• WHAT IS EXPECTED: What appears from the first line of the records below through the line containing "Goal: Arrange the" must be reproduced verbatim.

Dataset items
#####

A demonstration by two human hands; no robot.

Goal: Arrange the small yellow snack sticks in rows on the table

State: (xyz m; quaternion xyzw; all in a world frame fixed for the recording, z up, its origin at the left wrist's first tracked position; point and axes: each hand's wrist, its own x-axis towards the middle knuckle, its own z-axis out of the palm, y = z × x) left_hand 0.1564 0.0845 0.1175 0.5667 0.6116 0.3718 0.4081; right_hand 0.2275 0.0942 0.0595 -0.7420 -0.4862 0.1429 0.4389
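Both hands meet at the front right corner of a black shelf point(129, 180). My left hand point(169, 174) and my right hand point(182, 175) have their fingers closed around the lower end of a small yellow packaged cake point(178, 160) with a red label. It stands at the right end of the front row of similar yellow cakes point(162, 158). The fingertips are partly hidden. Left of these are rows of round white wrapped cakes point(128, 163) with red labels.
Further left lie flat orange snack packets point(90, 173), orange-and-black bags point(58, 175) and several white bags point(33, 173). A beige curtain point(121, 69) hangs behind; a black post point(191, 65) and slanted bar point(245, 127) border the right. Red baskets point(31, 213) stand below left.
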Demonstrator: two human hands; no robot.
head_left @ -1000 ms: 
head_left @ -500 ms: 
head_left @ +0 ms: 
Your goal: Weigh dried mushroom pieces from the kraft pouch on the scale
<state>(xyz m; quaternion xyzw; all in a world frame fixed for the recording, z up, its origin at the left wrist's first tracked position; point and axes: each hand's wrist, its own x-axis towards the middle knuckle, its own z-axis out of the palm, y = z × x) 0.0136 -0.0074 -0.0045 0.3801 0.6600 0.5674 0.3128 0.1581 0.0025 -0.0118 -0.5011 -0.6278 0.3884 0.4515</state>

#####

• TASK OUTPUT:
A demonstration by two human hands; no robot.

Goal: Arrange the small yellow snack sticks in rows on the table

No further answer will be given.